21 de marzo Día Internacional contra la Discriminación

La discriminación es un problema cada vez mayor en nuestra sociedad, y de gran actualidad. Vivimos en un mundo globalizado, mediático, hecho de imágenes, de situaciones que generan conflictos: inmigración, nómadas, paro, homosexualidad, pobreza o sencillamente personas disminuidas.
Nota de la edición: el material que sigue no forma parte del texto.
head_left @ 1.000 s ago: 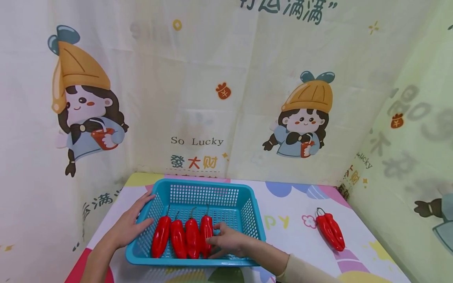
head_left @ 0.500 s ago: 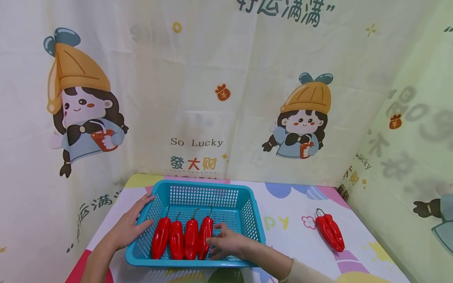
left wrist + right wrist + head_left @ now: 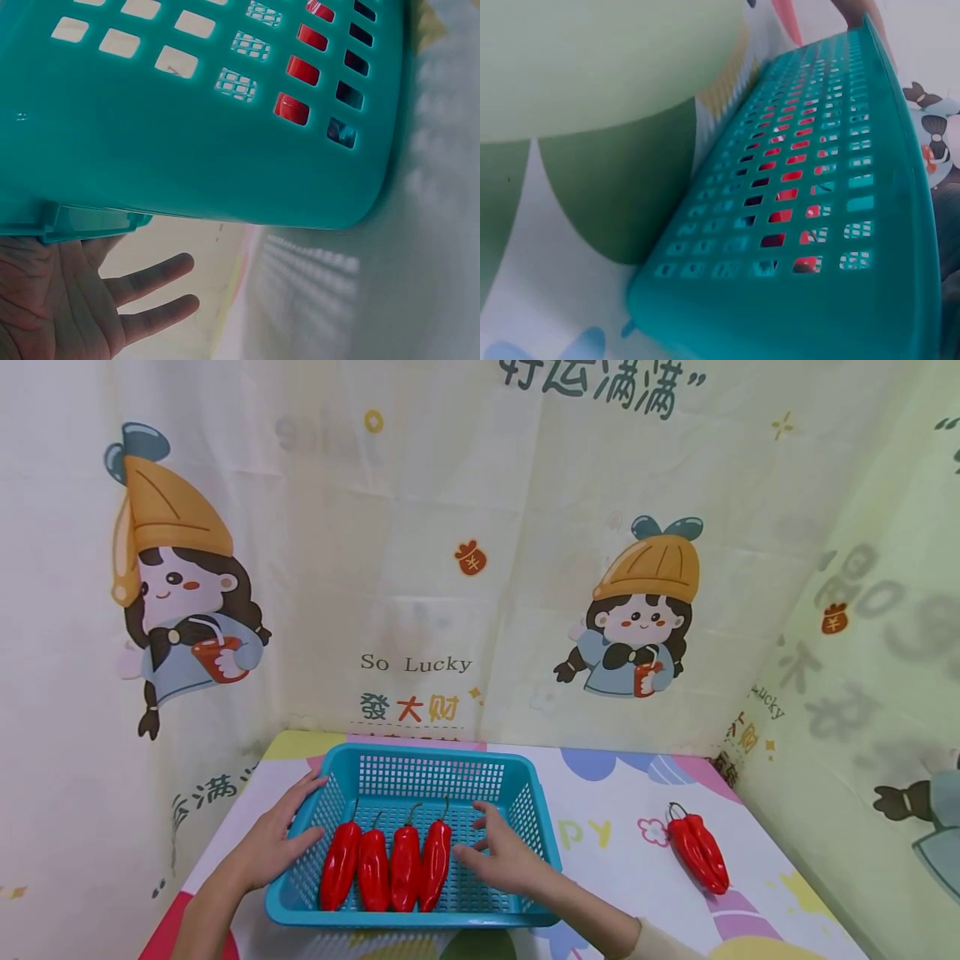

21 de marzo Día Internacional contra la Discriminación


 


La discriminación es un problema cada vez mayor en nuestra sociedad, y de gran actualidad. Vivimos en un mundo globalizado, mediático, hecho de imágenes, de situaciones que generan conflictos: inmigración, nómadas, paro, homosexualidad, pobreza o sencillamente personas disminuidas.


 


La globalización que nos ha abierto a muchas realidades e intercambios económicos, sociales culturales,  no nos ha ayudado a acoger lo diferente. Todas estas realidades que nos transmiten los medios de comunicación poco a poco van reduciendo nuestra capacidad de juicio, de crítica, nos impiden considerar todos estos problemas en profundidad. Sin darnos cuenta creamos prejuicios que dificultan la acogida y la capacidad de escucha.


 


Es necesario considerar estos problemas en su situación real. Por ejemplo el problema de la inmigración hay que considerarlo  bajo varios puntos de vista. En primer lugar hemos de comenzar por nosotros mismos. Muchas veces la discriminación comienza en nuestro corazón, basta un modo diferente de ser, de sentir, de llevar a cabo una actividad o sencillamente de que se haga una cosa de  manera diferente a como yo lo haría para que se cree  en mí una opinión negativa en relación con esa persona hasta llegar a discriminarla y en algunos casos a excluirla.


 


El primer paso concreto es no dejarse influir por nosotros mismos, entonces seremos personas libres, daremos el justo espacio a los demás creando vínculos profundos que nos unen, nos hacen semejantes a los demás y nos ayudan a considerar el mundo como una comunidad diversa y complementaria.


 


Este camino, que se  va haciendo dentro de nosotros,  nos hace conscientes de las ideas equivocadas que tenemos hacia el otro que es diferente a mí. Camino que compromete a todos a niveles diferentes.


 


Este Día Internacional constituye una llamada no solo social, religiosa o moral sino humana. El concepto de persona y su dignidad incluye el respeto que crea una nueva mentalidad: “el otro” no me infunde miedo, desconfianza o frustración, al contrario, si la acojo y la considero igual a mí, con los mismos derechos y deberes estoy poniendo las bases de una nueva sociedad.


 


En los últimos meses he vivido una situación delicada y difícil  en un campo abusivo de rumanos: una mujer joven con seis niños y esperando otro me pedía que mediara para que en el consultorio del barrio le interrumpieran la gestación.


 


 


 


Para muchas mujeres rumanas, el aborto es un anticonceptivo que usan normalmente. Yo no comprendía la situación que vivía esta mujer. Después del tercer encuentro sentí que tenía dificultad de aceptar esta interrupción, ya que dos años antes también había interrumpido otro embarazo. Interiormente sentía que estaban naciendo en mí prejuicios, reacciones negativas. Intenté no escuchar esas voces que me impedían ver el problema real y me cerraban en mí misma. Escuchándola he sido capaz de decirle que no  compartía su elección, pero respetándola la deje libre. Mientras me alejaba de su “casa” y la dejaba rodeada de sus seis hijos serenos y alegres, sentía dentro de mí un dolor muy fuerte, pensando en lo que vivía esta mamá joven de 29 años sin el apoyo del marido que acababa de salir de la cárcel.


 


Algunos días después, al final de la mañana esta mujer me llamó por teléfono para decirme que “había escogido la vida”, y con alivio y alegría me invitaba a buscarle una cochecito y alguna ropita para su futuro séptimo hijo. Le dije que no tuviera miedo y que confiara en el Señor.


 


Fue suficiente  profundizar en la situación real de esta mujer dejándola libre para que se sintiese serena y realizada como mujer y como madre.  Esta experiencia me hizo comprender que los demás perciben nuestros movimientos interiores de acogida u hostilidad y alejamiento y esta percepción determina sus elecciones en la línea de realización de la persona. Me inundó una gran alegría al sentirme casi madre de una nueva “jitanita”.